GMOs: what are the health risks?

That's not the opinion of the American Academy of Environmental Medicine (AAEM)... this organization reported that "several animal studies provide strong evidence for health risks associated with eating food containing GMOs.

The health problems reported in these studies particularly affect infertility, immunity, accelerated aging, regulation of sugar and insulin metabolism, and organ functions of the gastrointestinal system.

Since then, the AAEM has been asking physicians to advise against this type of food for at-risk patients or those with existing health problems.

Before allowing GMOs in food without labeling, FDA scientists had repeatedly warned that this type of food could generate unpredictable health problems such as increased allergies, the development of new diseases or nutritional problems (deficiencies, obesity, etc.).

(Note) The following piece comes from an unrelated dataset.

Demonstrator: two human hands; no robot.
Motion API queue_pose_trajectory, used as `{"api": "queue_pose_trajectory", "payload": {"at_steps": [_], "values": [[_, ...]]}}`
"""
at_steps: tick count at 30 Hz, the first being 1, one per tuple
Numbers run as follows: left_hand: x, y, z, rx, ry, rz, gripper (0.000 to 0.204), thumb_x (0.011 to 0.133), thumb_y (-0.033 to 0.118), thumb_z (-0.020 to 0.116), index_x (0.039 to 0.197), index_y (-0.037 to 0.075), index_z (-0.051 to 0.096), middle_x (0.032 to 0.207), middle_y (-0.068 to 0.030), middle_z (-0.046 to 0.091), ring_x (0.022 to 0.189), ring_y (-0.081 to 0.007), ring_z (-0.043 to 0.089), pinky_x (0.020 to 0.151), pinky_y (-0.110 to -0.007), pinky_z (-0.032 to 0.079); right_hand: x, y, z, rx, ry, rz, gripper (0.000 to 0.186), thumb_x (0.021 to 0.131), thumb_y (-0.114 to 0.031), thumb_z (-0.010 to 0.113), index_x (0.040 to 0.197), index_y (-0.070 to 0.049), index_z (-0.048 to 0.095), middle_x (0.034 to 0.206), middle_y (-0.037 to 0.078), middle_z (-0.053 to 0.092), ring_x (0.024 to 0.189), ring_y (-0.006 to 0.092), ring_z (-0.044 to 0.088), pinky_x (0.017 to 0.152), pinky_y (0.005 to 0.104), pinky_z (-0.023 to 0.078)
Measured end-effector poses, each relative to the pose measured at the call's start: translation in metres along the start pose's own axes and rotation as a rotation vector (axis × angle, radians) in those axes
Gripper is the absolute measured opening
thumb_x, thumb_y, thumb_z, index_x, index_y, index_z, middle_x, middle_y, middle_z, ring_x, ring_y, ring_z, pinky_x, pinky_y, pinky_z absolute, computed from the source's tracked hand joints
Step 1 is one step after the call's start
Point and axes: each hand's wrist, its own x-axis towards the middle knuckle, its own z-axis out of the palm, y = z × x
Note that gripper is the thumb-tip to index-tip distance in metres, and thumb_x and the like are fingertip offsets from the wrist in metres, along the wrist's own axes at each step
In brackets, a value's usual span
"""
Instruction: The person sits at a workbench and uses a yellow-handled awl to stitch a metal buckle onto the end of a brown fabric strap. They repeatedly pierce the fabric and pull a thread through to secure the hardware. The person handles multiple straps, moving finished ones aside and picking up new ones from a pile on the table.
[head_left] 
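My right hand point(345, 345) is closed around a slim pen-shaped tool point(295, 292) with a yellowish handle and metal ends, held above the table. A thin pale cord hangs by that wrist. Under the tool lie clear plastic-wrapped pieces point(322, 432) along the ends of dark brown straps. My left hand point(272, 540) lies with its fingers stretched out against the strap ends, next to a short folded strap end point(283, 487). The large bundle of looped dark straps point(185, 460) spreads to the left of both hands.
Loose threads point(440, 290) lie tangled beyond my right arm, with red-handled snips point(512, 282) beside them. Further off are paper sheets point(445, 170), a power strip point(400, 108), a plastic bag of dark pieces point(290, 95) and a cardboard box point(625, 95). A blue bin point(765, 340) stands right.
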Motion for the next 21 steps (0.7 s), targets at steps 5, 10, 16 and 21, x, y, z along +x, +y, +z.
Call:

Despite the evidence of extensive and lengthy studies, their warnings have been ignored.

Since then, the arguments against GMOs have continued to accumulate:

  • In India, for example, thousands of sheep, buffaloes and goats have died after grazing on genetically modified cotton fields.
  • Mice that ate GMO corn over a long period of time gave birth to significantly fewer mice, and those born at term were significantly smaller.
  • More than half of the baby rats whose mothers received GMO soy were significantly smaller than average and died within 3 weeks of birth.
  • The testicular cells of these mice and rats fed with transgenic soy were significantly smaller, especially from the third generation on.
  • Most hamsters fed GMOs have lost the ability to reproduce.
  • Baby rodents fed GMO corn had dysfunctional immune system responses and allergic reactions to cooked soy were 7 times higher than the conventional percentages of known allergic reactions.
  • Soy allergies have skyrocketed by 50% in the UK since GMO soy was introduced into the food sector.
  • The stomach lining of rats that ate GMO potatoes exhibited excessive cell growth, which are conditions conducive to the developments of possible cancers.
  • The studies also revealed damage to key organs such as the liver or the pancreas, an endocrine gland with abnormal cell and enzyme levels.

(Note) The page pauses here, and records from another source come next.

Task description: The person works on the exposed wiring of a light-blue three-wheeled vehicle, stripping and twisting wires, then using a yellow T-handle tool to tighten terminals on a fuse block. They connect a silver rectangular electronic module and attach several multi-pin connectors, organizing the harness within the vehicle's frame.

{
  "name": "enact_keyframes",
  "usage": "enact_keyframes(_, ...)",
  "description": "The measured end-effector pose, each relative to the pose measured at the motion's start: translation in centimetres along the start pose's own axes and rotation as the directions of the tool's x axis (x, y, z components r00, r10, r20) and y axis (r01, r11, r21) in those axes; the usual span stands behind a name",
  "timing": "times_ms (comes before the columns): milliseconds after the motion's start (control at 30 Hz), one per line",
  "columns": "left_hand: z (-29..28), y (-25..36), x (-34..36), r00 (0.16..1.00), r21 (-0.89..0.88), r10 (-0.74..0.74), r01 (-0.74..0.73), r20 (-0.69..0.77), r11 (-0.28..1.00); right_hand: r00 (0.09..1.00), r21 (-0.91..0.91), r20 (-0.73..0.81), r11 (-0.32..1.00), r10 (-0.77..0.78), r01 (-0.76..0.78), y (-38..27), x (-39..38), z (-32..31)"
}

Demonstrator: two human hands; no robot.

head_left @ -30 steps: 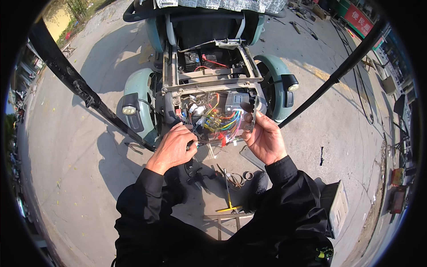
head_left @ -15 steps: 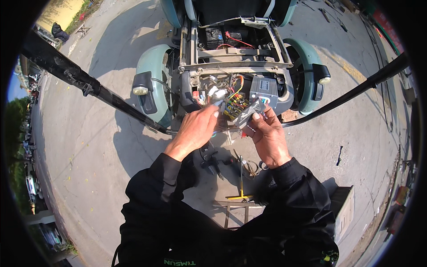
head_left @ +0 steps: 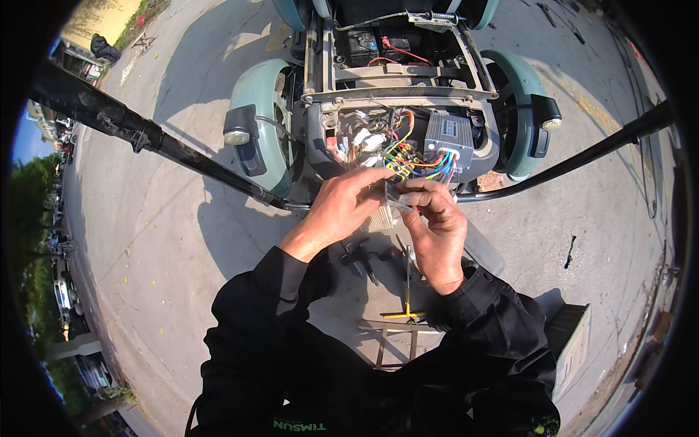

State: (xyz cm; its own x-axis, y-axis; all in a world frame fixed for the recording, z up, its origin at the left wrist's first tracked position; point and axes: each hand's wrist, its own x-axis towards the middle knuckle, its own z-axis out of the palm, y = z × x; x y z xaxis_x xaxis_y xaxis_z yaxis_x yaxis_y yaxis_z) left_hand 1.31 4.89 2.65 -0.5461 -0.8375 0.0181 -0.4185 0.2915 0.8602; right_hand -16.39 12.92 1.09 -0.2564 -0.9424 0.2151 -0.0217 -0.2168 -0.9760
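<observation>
My right hand (head_left: 438, 227) is closed, pinching a small, clear, crinkled plastic bag (head_left: 394, 197) between thumb and fingers. My left hand (head_left: 336, 207) meets the bag's left edge, its thumb and fingertips closed on it; what is inside the bag I cannot make out. Just beyond my hands, coloured wires (head_left: 429, 164) run from a silver finned controller box (head_left: 448, 131) to a terminal strip with yellow lugs (head_left: 400, 162), partly hidden by my fingers. White plug connectors (head_left: 372, 140) lie among the wires on the left.
The vehicle's open metal frame (head_left: 399, 95) holds batteries (head_left: 362, 46) with red leads. Green fenders (head_left: 261, 124) flank it, and black bars (head_left: 167, 149) slant in from both sides. Below my hands are a yellow T-handle tool (head_left: 407, 295), a metal stand (head_left: 382, 342) and a box (head_left: 575, 342) at right.
The bag and my right hand have moved left, down and closer to my left hand, uncovering the coloured wires by the controller. My left fingers have come to the bag. The whole view has shifted slightly.
</observation>
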Motion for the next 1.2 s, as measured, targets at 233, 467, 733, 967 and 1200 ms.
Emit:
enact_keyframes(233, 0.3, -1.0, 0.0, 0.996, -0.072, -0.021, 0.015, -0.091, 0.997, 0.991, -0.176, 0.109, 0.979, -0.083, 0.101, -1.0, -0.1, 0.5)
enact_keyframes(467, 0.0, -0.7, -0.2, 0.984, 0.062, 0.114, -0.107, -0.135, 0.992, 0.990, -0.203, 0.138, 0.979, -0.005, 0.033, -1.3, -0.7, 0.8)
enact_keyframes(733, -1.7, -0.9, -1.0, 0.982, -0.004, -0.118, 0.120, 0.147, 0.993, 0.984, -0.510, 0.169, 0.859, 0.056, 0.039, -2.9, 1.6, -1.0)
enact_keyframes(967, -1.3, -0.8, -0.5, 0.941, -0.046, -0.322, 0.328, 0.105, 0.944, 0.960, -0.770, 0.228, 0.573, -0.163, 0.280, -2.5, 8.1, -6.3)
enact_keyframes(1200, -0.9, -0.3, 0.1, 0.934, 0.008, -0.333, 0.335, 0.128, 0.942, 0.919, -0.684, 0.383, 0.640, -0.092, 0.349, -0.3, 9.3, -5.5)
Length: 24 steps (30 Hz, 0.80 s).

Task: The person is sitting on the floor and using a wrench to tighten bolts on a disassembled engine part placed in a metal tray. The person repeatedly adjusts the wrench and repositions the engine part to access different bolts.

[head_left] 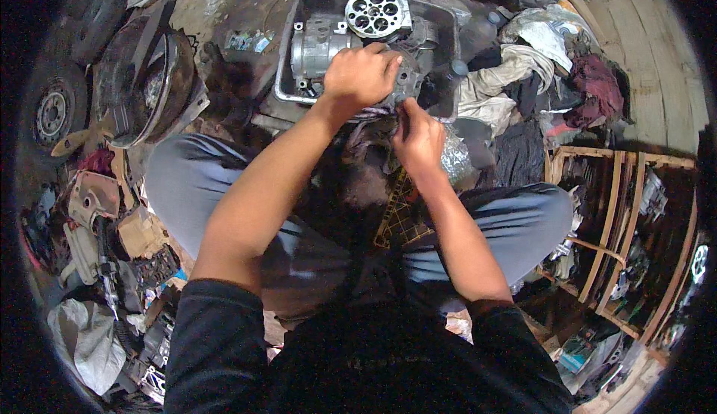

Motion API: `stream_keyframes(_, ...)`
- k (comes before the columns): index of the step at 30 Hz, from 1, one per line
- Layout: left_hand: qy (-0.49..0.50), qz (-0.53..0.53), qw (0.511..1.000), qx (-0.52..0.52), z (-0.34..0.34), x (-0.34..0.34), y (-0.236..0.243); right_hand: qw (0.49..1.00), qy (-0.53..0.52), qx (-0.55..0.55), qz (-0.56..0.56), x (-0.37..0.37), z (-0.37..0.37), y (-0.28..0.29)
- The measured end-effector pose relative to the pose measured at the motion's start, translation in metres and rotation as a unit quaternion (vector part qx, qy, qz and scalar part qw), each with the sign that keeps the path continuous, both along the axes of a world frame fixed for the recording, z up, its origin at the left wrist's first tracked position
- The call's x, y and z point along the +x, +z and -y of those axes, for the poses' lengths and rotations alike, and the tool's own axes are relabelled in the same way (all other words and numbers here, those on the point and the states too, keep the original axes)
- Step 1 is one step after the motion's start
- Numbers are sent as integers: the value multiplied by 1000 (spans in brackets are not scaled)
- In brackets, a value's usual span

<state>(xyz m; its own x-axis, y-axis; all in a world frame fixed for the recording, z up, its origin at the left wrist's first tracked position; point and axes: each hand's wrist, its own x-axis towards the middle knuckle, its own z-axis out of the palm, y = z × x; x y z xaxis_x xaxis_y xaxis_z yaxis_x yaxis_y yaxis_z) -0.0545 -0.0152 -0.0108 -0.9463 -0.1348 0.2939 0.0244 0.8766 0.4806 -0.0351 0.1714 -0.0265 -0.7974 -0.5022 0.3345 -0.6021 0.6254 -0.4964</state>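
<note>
A grey metal machine part [405,78] with holes in its face is at the near side of a dark rectangular tub [282,89]. My left hand [362,74] is closed over this part from the left, its fingertips hidden behind the knuckles. Just below and to the right, my right hand [420,138] has its fingers curled in at the part's lower edge; what they pinch is too dark to make out. Beside my left hand lies a ribbed silver cylindrical housing [317,47]. Behind it in the tub sits a round metal block [375,13] with several bores.
Grey and white rags [500,78] and a maroon cloth [597,89] lie right of the tub. A wooden rack [635,212] holds metal parts at the right. Left are a wheel [54,111], a large round pan [153,85] and scattered parts. A yellow grid piece [396,216] lies between my legs.
</note>
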Motion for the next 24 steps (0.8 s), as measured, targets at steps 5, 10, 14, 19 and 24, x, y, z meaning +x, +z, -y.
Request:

Unlike clinical studies for the evaluation of drugs, there are no human clinical tests on GMO foods, so we can only rely on the results of animal studies to try to assess the risks to which humans are subjected by eating this type of food.

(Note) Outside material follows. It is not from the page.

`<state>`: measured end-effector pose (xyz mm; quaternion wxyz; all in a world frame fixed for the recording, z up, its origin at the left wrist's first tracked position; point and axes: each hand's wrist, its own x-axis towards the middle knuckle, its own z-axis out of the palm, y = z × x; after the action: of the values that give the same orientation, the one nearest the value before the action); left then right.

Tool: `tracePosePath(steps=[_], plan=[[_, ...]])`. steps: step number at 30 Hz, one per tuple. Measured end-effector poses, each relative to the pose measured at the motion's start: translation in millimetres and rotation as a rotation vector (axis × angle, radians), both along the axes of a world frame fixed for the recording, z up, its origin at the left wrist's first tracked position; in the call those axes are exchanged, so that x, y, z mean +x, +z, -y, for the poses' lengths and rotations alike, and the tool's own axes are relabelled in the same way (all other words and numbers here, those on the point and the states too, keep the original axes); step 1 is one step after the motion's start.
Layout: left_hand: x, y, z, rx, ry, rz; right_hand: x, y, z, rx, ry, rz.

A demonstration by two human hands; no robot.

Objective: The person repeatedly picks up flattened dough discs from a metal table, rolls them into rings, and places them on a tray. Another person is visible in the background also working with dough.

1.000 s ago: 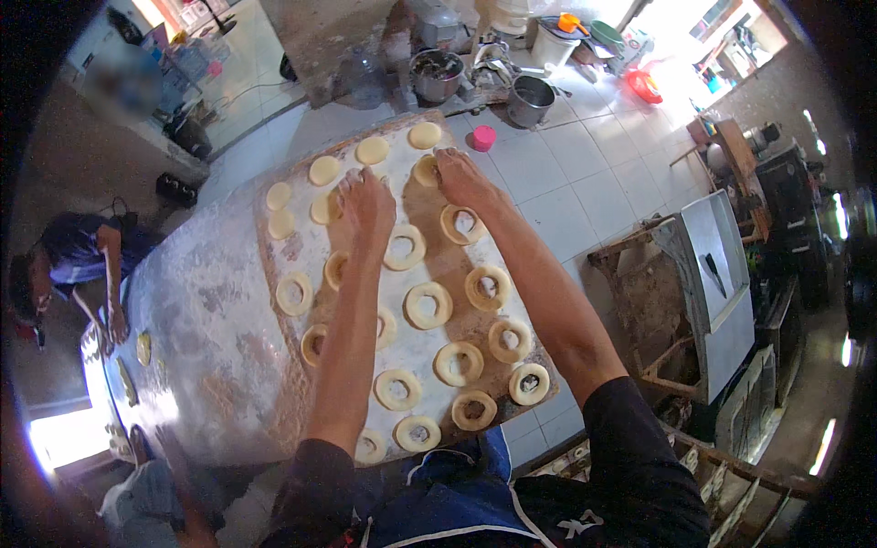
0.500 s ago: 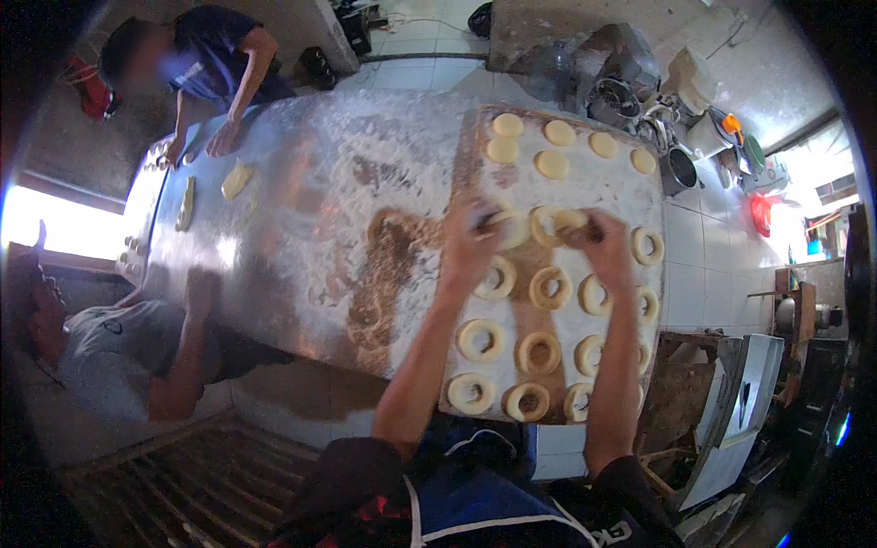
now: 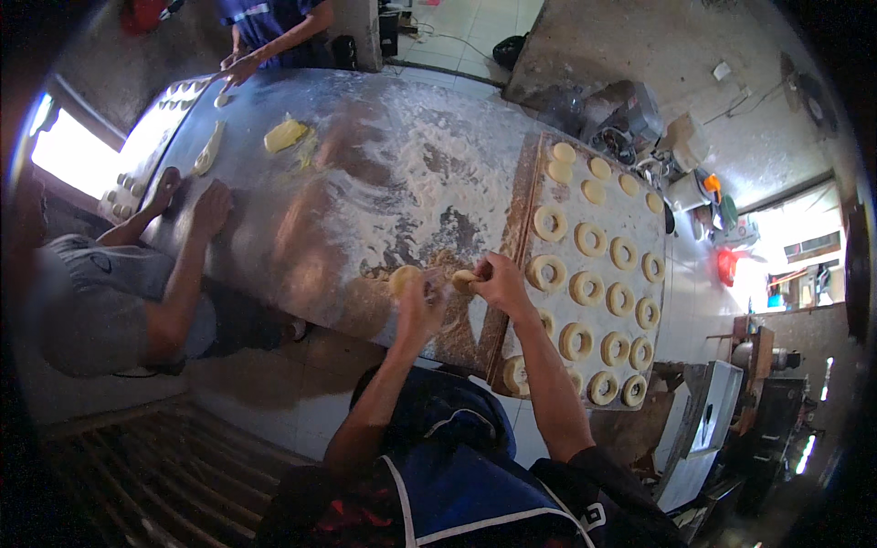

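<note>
Both of my hands are over the floured table (image 3: 301, 228), just left of the tray (image 3: 519, 233). My left hand (image 3: 420, 315) is closed on a pale round dough piece (image 3: 403, 280), its fingers partly blurred. To its right, my right hand (image 3: 501, 286) pinches another dough piece (image 3: 464, 279) between thumb and fingers; its exact shape is hard to make out. Dough rings (image 3: 590, 239) lie in rows on the floured tray, some hidden by my right forearm. Several flat dough rounds (image 3: 593, 191) without holes lie at the tray's far end.
At the far left, a co-worker's hands (image 3: 239, 67) work at the table beside another tray (image 3: 174, 110) of small dough pieces. A second person's arms (image 3: 183, 265) rest at the left edge. Yellow dough or fat (image 3: 285, 136) lies on the tabletop. Pots and buckets (image 3: 687, 190) stand behind the tray.
My hands have moved from above the tray leftward to the floured table. The ring row they were over now lies uncovered. The view has shifted, and the co-worker at far left stands more upright.
</note>
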<state>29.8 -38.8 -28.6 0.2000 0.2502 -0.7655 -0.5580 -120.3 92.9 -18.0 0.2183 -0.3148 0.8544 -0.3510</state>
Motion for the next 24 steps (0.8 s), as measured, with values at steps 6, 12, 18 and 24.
tracePosePath(steps=[6, 12, 18, 24], plan=[[-5, 8, -6, 0.261, -0.153, -0.072, 52, 34, 0, -0.439, -0.273, 0.343], [1, 33, 14, 0.466, -0.325, -0.05, 76, 58, 7, -0.465, -0.288, 0.387], [7, 34, 20, 0.899, -0.423, -0.177, 69, 48, 6, -0.936, -0.2, 0.98], [-17, 9, 2, 1.172, -0.194, -0.448, 64, 26, 4, -0.689, -0.495, 0.67]])
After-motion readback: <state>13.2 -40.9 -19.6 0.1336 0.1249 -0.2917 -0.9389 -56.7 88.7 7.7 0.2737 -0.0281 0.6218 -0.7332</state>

The only published trial the GMOs used in humans consisted of genetic material (GMO soybeans) imported into the heart of the bacteria of the gut flora.

The bacteria appear to continue to function while reproducing the new genetically modified structure.

In conclusion, long after we stop eating genetically modified food, the proteins reproduce these transformed and modified structures.

It can also be concluded that an antibiotic used in most GMO crops could be transferred into the heart of the human genetic code and thus create "super" diseases that are entirely resistant to antibiotics.

Just as if the gene that causes BT-toxin in GMO corn were transferred into the core of our DNA, it could turn gut bacteria into living pesticide factories.

No study has evaluated all the consequences of GMOs and this type of gene transfer (antibiotic or BT-toxin), and researchers realize that this is a big problem.

Health assessments are far too superficial to identify the full range of potential hazards of GMOs.

Every day, new studies come to support the overwhelming evidence already collected and which formally demonstrate the damage caused by GMOs on the liver and kidneys, giving rise to congenital anomalies or sterility in animals fed with genetically modified soy or corn.